United States Steel Corporation (X) is a major integrated steel producer with production facilities in the Untied States and Slovakia, which joined the European Union in 2004. The company primarily produces flat-rolled and tubular steel products, along with an ‘Other Businesses’ segment that is made up its railroad and real estate assets. Aided by the imposition of additional tariffs on American steel imports (particularly the 25% tariff placed on imports from the EU, Canada and Mexico) and ongoing economic growth (both globally and in the US), US Steel posted significantly stronger financial performance in 2018 than it has in recent past. The company’s yield as of this writing is not as enticing at 1.1% as US Steel is investing heavily in its asset revitalization program to bolster its existing production facilities and reduce ongoing operating costs.

Upgrading Existing Assets to Enhance Profitability

In 2017, US Steel embarked on a $2.0 billion revitalization program seeking incremental efficiencies at its flat-rolled steel division. $1.5 billion of that program consists of capital expenditures (the rest being operating expenses incurred specifically to support this strategy), which is largely why US Steel’s total capital expenditures have sharply increased since then.
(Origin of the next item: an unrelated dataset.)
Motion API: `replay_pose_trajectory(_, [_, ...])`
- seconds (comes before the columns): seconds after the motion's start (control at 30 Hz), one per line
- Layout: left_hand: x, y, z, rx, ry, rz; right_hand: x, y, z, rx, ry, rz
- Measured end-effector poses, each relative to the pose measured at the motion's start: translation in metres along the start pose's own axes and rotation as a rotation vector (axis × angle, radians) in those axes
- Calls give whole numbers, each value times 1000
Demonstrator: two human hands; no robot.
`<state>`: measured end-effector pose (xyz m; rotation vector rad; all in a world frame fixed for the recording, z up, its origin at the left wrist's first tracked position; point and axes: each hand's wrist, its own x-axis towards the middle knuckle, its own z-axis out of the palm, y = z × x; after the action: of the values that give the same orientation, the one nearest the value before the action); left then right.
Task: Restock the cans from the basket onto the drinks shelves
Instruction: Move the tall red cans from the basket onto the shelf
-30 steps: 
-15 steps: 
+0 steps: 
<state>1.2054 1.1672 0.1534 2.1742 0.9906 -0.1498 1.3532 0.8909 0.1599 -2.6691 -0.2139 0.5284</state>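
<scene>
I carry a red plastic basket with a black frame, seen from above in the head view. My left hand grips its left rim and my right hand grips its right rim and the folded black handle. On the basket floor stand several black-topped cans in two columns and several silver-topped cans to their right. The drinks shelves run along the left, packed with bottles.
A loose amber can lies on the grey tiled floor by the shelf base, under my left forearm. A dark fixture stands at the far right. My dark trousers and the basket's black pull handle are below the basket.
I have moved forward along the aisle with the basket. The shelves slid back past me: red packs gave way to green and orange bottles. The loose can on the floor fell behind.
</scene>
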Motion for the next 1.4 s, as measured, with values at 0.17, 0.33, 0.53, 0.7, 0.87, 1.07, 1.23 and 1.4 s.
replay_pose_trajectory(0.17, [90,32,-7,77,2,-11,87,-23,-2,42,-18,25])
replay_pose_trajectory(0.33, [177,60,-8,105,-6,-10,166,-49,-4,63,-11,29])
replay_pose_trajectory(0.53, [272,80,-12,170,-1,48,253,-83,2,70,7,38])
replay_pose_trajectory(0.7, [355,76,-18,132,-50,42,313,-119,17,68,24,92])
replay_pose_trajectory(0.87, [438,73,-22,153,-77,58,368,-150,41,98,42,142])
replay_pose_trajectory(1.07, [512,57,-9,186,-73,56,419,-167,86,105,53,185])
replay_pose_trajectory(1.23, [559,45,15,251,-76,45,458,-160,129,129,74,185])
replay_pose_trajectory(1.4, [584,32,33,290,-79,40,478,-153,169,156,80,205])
From 2016 to 2017, US Steel’s capital expenditures shot up from $0.3 billion to $0.5 billion and climbed further still in 2018 to over $1.0 billion. While US Steel’s net operating cash flow jumped by 24% over this period north of $0.9 billion, it’s clear major capital expenditure increases are outpacing cash flow gains.

Image Shown: US Steel has posted significant net operating cash flow growth since 2016, which has been outpaced by rising capital expenditures as management embarks on a major corporate revamp. Image Source: US Steel – 2018 Annual Report

Management expects US Steel will spend $1.2 billion on capital expenditures this year, $0.3 billion of which is expected to go towards its revitalization program (similar to 2018 levels). Longer-term, US Steel will likely need to scale back its capital expenditures in order to better live within its net operating cash flow generation.

Cash Flow and Capital Allocation Commentary

In 2016 and 2017, US Steel generated $448 million and $321 million in free cash flow, respectively, when defining free cash flow as net operating cash flow less capital expenditures. That was more than enough to cover $31 million in dividend payments in 2016 and $35 million in dividend payments in 2017. However, as US Steel was free cash flow negative in 2018 and will potentially be free cash flow negative this year in light of continued capital expenditure increases, $36 million in dividend payments in 2018 were covered by cash on hand.

US Steel approved a $300 million share buyback program that was announced at the beginning of November 2018. That month, the company spent $75 million repurchasing almost 2.8 million shared at an average price of $27.17 per share. As of this writing, US Steel is trading below $19 per share, highlighting the many risks involved in share repurchasing strategies. Like US Steel’s 2018 dividend payments, share buybacks were funded with cash on hand.

At the end of 2018, US Steel was sitting on $1.0 billion in cash versus $2.4 billion in short & long-term debt, good for a net debt position of $1.4 billion. Note US Steel’s total debt load slipped by a tad over $0.3 billion from the end of 2017 to the end of 2018 as management has been steadily chipping away at US Steel’s liabilities over the past few years. That being said, the reduction in its cash balance from the end of 2017 to the end of 2018 saw US Steel’s net debt load increase during this period by roughly $0.2 billion. Here is a key excerpt from US Steel’s fourth quarter 2018 conference call:

The strong financial performances for our business in 2018 allowed us to make significant progress on our balance sheet and capital structure. Let me go through some of the highlights. In the year, we retired $322 million of debt and extended our maturity profile. Our next senior note maturity is not until 2025. This further de-risks our execution on the asset revitalization program, and gives us a good runway to continue to execute strategy.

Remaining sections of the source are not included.